Bursa Transfer Liga 1, Persib Bandung Jadi Tim Termahal?
VIVAJabar – Persib Bandung resmi membentuk ‘skuad sultan’ untuk menghadapi Liga 1 musim 2026.
Dengan mendatangkan sejumlah pemain berstatus bintang, baik dari luar negeri maupun dalam negeri, klub kebanggaan Bobotoh ini mencetak rekor sebagai salah satu tim dengan nilai skuad termahal sepanjang sejarah Liga 1.
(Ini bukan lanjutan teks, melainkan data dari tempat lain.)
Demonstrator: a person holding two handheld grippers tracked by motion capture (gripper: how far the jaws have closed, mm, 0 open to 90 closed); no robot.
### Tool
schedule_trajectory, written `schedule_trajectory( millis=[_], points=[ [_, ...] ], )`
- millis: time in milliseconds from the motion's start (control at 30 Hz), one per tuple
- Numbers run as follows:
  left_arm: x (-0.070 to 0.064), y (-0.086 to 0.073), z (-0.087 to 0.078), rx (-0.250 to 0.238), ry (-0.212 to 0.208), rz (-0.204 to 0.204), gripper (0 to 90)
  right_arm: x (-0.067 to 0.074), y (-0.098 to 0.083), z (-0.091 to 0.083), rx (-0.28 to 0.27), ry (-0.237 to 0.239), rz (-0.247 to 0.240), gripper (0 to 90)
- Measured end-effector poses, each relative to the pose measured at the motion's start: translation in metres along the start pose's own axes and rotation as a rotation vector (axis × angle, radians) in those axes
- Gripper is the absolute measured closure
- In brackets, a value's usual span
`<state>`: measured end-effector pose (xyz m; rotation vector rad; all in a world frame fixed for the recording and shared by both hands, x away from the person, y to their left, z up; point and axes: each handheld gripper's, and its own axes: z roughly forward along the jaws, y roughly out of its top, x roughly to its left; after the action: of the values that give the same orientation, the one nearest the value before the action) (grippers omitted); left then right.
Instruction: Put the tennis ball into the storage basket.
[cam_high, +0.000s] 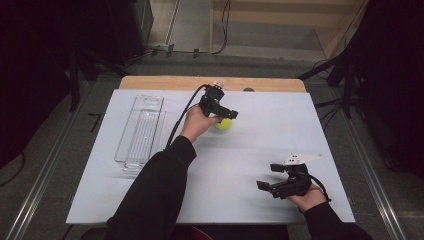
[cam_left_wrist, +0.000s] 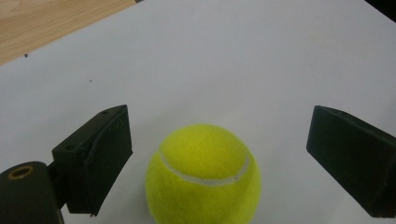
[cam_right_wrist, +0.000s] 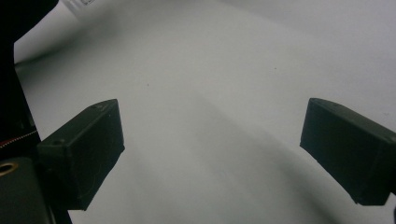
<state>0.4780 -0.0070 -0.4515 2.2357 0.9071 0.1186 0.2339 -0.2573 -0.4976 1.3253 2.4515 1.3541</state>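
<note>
since the ball (cam_left_wrist: 203, 175) sits on the white surface (cam_high: 260, 145) between the left gripper's (cam_left_wrist: 217, 161) spread fingers (cam_left_wrist: 100, 149), untouched, it looks light, fuzzy and prone to roll, so pinch across its middle; the right gripper's (cam_right_wrist: 212, 156) fingers are spread, empty.

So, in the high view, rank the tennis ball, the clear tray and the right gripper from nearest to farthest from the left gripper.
1. Tennis ball: right at the left gripper, between its open jaws.
2. Clear tray: off to the left, lying lengthwise along the white sheet's left side.
3. Right gripper: farthest, low at the table's near right, jaws open.
</note>
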Motion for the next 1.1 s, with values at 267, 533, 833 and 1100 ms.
schedule_trajectory(
  millis=[267, 533, 833, 1100],
  points=[
    [0.005, -0.009, 0.005, -0.004, -0.011, -0.033, 7.2, 0.0, 0.0, 0.0, -0.001, 0.001, -0.001, 4.5],
    [0.007, -0.019, 0.012, 0.001, -0.003, -0.036, 7.2, 0.0, 0.0, 0.0, 0.003, -0.007, -0.007, 4.6],
    [0.005, -0.028, 0.021, 0.016, -0.004, -0.038, 7.2, 0.0, 0.0, 0.0, 0.002, -0.011, -0.01, 4.6],
    [0.007, -0.035, 0.03, 0.037, 0.005, -0.045, 7.2, 0.0, 0.0, 0.0, 0.003, -0.014, -0.012, 4.5]
  ],
)
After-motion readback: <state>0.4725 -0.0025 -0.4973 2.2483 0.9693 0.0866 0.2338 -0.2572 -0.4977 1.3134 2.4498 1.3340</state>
Namun, di balik kemewahan skuad dan angka-angka fantastis di bursa transfer, muncul pertanyaan besar apakah strategi mahal ini akan benar-benar berbuah manis?.
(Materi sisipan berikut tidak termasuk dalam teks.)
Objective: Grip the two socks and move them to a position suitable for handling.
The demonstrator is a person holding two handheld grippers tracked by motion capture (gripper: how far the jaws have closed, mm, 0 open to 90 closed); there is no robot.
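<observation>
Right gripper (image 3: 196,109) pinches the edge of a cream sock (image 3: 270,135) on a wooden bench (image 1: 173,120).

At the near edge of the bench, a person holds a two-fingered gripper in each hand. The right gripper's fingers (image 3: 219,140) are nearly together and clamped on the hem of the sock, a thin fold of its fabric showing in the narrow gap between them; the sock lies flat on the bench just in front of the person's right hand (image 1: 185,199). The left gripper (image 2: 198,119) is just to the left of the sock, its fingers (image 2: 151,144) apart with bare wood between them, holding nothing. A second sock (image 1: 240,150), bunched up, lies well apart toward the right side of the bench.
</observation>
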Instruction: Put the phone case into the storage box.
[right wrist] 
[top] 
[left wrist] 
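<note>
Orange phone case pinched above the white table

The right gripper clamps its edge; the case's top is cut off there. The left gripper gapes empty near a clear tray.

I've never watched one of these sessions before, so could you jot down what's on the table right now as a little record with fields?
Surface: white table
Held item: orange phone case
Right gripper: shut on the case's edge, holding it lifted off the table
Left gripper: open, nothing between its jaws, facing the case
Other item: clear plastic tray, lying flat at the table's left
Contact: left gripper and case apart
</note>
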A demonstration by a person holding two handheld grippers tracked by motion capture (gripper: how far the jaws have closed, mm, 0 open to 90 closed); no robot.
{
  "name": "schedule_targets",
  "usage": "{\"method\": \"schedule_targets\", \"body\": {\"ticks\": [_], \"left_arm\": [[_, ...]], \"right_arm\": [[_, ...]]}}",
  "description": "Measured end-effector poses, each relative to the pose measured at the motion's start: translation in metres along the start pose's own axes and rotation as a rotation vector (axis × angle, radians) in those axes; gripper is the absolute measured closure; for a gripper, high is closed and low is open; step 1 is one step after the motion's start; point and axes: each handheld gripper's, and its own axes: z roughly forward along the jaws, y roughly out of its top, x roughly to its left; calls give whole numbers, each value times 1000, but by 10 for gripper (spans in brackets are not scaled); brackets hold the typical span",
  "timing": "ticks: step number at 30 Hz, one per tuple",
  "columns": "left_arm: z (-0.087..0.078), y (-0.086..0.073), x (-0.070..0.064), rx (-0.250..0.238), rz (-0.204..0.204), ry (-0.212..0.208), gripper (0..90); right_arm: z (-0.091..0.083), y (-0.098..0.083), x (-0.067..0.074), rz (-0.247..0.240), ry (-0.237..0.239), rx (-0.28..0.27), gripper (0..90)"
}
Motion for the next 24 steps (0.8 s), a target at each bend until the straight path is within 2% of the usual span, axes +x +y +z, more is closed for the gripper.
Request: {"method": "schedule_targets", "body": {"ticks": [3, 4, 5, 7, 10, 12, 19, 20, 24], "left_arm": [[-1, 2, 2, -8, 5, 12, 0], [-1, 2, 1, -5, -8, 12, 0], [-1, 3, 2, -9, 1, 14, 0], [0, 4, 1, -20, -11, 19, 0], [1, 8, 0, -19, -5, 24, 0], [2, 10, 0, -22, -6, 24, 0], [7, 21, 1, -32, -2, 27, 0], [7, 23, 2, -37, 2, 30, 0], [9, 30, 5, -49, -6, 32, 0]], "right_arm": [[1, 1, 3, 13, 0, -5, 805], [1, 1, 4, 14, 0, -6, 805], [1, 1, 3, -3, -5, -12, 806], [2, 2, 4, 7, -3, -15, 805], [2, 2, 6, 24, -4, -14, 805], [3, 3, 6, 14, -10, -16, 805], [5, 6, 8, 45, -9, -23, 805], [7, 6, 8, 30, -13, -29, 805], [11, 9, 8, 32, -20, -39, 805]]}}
Belanja Fantastis, Ambisi Tinggi
Persib merekrut striker asal Brasil, gelandang Korea Selatan, serta satu pemain nasional yang sempat merumput di Liga Jepang.
Ketiganya disebut memiliki nilai kontrak total lebih dari Rp20 miliar.
Tak hanya itu, beberapa pemain muda potensial juga ikut didatangkan demi memperkuat kedalaman skuad. Manajemen menyatakan, musim 2026 adalah momentum kebangkitan Persib.
Persib Bandung
Efek Positif: Performa dan Magnet Publik
Dampak dari skuad bertabur bintang langsung terasa. Dalam beberapa laga uji coba pramusim, permainan Persib dinilai lebih tajam, cepat, dan terorganisir.
Penonton pun antusias tiket laga persahabatan ludes terjual, dan merchandise resmi klub mengalami lonjakan penjualan.
Kehadiran pemain top juga memberi efek domino meningkatkan kepercayaan diri tim dan mempertebal daya saing di ruang ganti.
Tantangan Nyata: Harmoni Tim dan Tekanan Tinggi
Namun, memiliki skuad mahal bukan tanpa risiko. Tekanan untuk menang di setiap laga akan jauh lebih besar.
Ekspektasi dari Bobotoh yang selalu tinggi bisa berubah jadi tekanan psikologis jika hasil di awal musim tak sesuai harapan.
Selain itu, tantangan terbesar adalah menyatukan ego para pemain bintang. Jika tidak dikelola dengan bijak oleh tim pelatih, harmoni ruang ganti bisa terganggu.
Manajeman disebut telah menyiapkan pendekatan rotasi dan komunikasi terbuka sebagai strategi menjaga keseimbangan tim.
Persib Bandung telah menyusun skuad super untuk musim 2026 mewah, ambisius, dan siap tempur. Namun, gelar juara tak hanya ditentukan oleh angka kontrak dan nama besar.